Reaksi Domestik dan Internasional Kebijakan-kebijakan ini memicu kritik yang meluas, baik di dalam negeri maupun di luar negeri:
– Di dalam negeri, Kamar Dagang AS mengkritik keputusan tersebut, memperingatkan bahwa hal ini dapat meningkatkan tingkat inflasi dan mendorong Federal Reserve untuk mengambil tindakan yang tidak terduga. Para petani juga mengungkapkan kekhawatiran mereka akan kehilangan pasar ekspor karena potensi tarif pembalasan dari negara lain.
– Secara internasional, China merespons dengan memberlakukan tarif pembalasan mulai dari 10% hingga 15% pada produk pertanian Amerika. Kanada mengumumkan tarif hingga 25% untuk barang-barang Amerika, sementara Uni Eropa mengancam tindakan serupa.
Dampak pada Pasar Keuangan Setelah pengumuman keputusan tarif, pasar keuangan mengalami volatilitas yang tajam, dengan dampak tarif baru tercermin di beberapa aset utama, termasuk:
- Dolar AS Dolar menguat terhadap dolar Kanada dan peso Meksiko, karena para investor mencari mata uang ini sebagai aset yang aman. Namun, ekspektasi meningkat bahwa Federal Reserve akan memangkas suku bunga jika perang dagang meningkat, yang berpotensi menyebabkan dolar melemah terhadap mata uang-mata uang utama lainnya.
- Harga Emas Di tengah meningkatnya ketegangan perdagangan, harga emas melonjak ke level rekor, melampaui $2950 per ons, karena investor berbondong-bondong membeli logam kuning sebagai aset yang aman. Tren ini diperkirakan akan terus berlanjut karena ketidakpastian seputar kebijakan perdagangan AS.
- Indeks AS (Dow Jones, S&P 500, Nasdaq)
– Indeks-indeks utama AS mengalami penurunan tajam segera setelah pengumuman tarif, dengan S&P 500 kehilangan sekitar 5% nilainya dari level tertinggi di bulan Februari.

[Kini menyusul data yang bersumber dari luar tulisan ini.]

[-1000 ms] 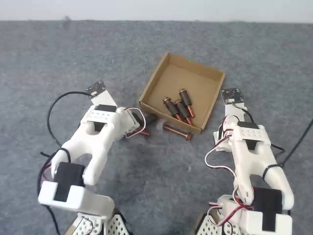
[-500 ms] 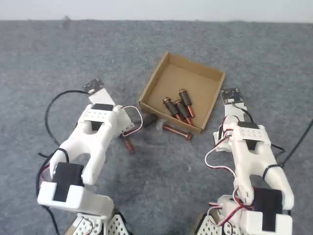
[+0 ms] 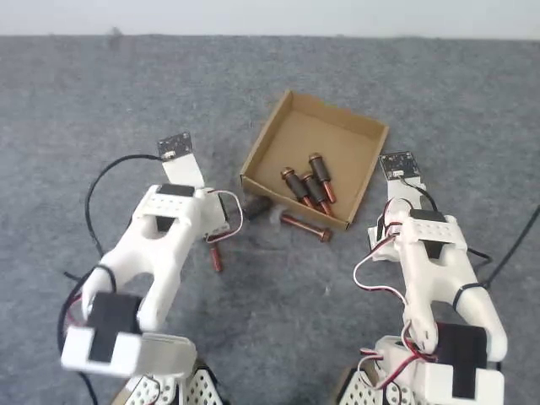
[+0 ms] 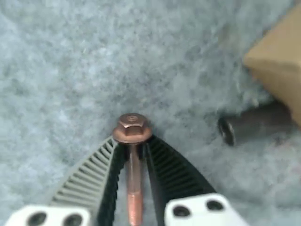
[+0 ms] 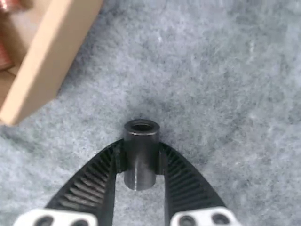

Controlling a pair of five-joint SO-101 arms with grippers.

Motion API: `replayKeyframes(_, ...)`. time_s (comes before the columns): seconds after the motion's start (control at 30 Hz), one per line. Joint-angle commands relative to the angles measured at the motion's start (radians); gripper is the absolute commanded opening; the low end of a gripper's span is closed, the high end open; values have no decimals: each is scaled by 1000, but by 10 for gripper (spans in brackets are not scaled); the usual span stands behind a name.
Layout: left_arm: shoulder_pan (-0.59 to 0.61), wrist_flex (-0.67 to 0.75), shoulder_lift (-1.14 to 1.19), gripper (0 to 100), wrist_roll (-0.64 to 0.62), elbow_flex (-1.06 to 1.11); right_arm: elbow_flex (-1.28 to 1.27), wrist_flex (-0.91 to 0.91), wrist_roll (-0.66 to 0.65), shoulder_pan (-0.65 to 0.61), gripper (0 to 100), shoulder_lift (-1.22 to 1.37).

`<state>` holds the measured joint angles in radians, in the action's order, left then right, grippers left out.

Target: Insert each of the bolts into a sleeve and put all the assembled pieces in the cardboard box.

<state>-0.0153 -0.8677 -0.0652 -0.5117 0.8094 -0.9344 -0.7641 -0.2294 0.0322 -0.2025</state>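
Note:
My left gripper (image 4: pixel 132 141) is shut on a copper bolt (image 4: pixel 131 160) whose hex head (image 4: pixel 131 128) pokes out past the fingertips. In the high view that bolt (image 3: pixel 216 258) hangs over the carpet, left of the cardboard box (image 3: pixel 329 135). A black sleeve (image 3: pixel 256 207) lies loose by the box's near corner, and the left wrist view shows this sleeve (image 4: pixel 254 123) ahead of the gripper. My right gripper (image 5: pixel 141 147) is shut on another black sleeve (image 5: pixel 140 155), held open end outward beside the box wall (image 5: pixel 51 56).
Three assembled bolt-and-sleeve pieces (image 3: pixel 305 186) lie inside the box. A second copper bolt (image 3: pixel 305 227) rests on the grey carpet just in front of the box's near wall. The right arm (image 3: pixel 426 245) stands right of the box.
The left arm has drawn back from the box's corner toward the front left, carrying the bolt away from the loose sleeve. The right arm has stayed still.

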Motion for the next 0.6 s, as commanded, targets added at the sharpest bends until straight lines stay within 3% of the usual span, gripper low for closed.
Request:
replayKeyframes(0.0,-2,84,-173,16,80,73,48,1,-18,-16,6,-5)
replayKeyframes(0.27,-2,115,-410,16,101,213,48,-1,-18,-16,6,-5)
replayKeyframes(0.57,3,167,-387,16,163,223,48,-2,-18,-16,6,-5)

– Perusahaan-perusahaan multinasional, terutama yang bergantung pada impor Tiongkok dan Meksiko untuk produksi mereka, terkena dampak yang signifikan.
– Perusahaan-perusahaan teknologi termasuk di antara yang paling merugi, karena kenaikan tarif impor China meningkatkan biaya produksi untuk nama-nama besar seperti Apple dan Tesla.